Der Weg zur Finanztransaktionssteuer in Europa ist nun frei: Die 27 EU-Finanzminister gaben am Dienstag ihren Segen für die Einführung der Abgabe. Deutschland und zehn weitere EU-Länder hatten sich darauf geeinigt, sie einzuführen. Eine EU-weite Finanzsteuer war unter anderem am Widerstand von Ländern wie Großbritannien und Schweden gescheitert.

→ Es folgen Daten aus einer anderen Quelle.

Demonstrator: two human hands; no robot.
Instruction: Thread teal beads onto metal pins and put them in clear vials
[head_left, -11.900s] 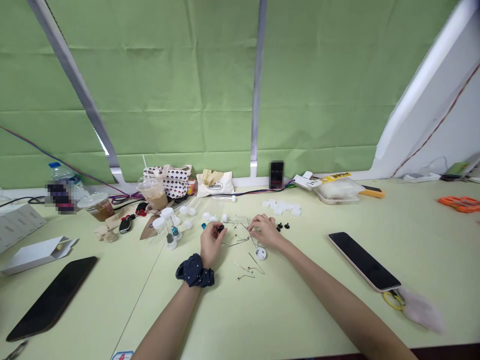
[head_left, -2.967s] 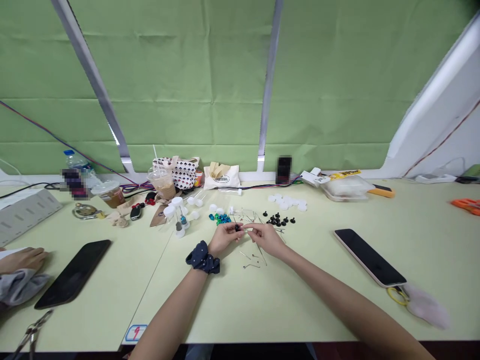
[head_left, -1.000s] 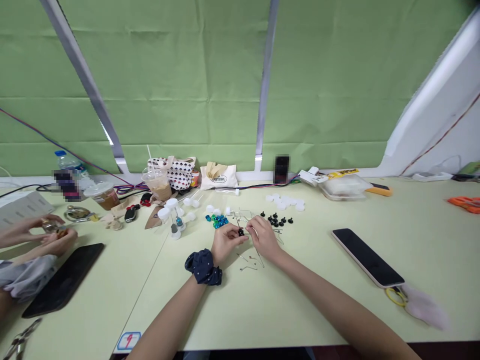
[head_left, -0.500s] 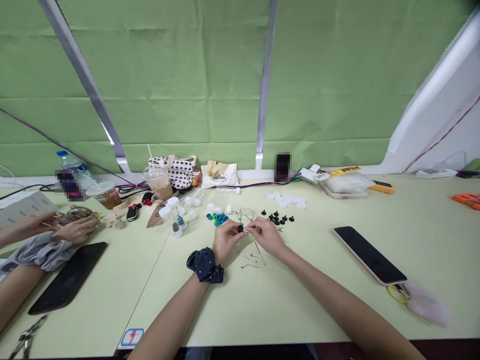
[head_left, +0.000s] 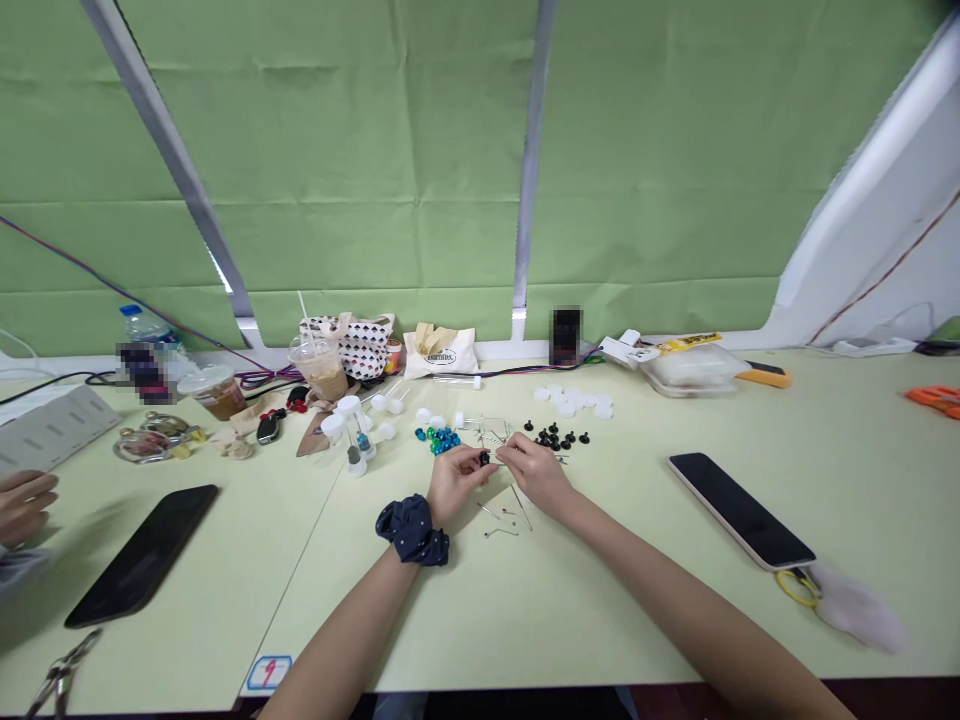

Immerhin billigten diese Länder nun die Initiative im kleinen Kreis von zunächst elf Ländern: Man habe eine qualifizierte Mehrheit für die Abgabe erreicht, hieß es in Diplomatenkreisen.
Wie die Finanzsteuer genau gestaltet wird, ist noch nicht klar. Dazu muss die EU-Kommission einen Vorschlag machen. Über den müssen dann aber nur noch die Staaten abstimmen, die die Steuer auf Börsengeschäfte auch tatsächlich einführen wollen.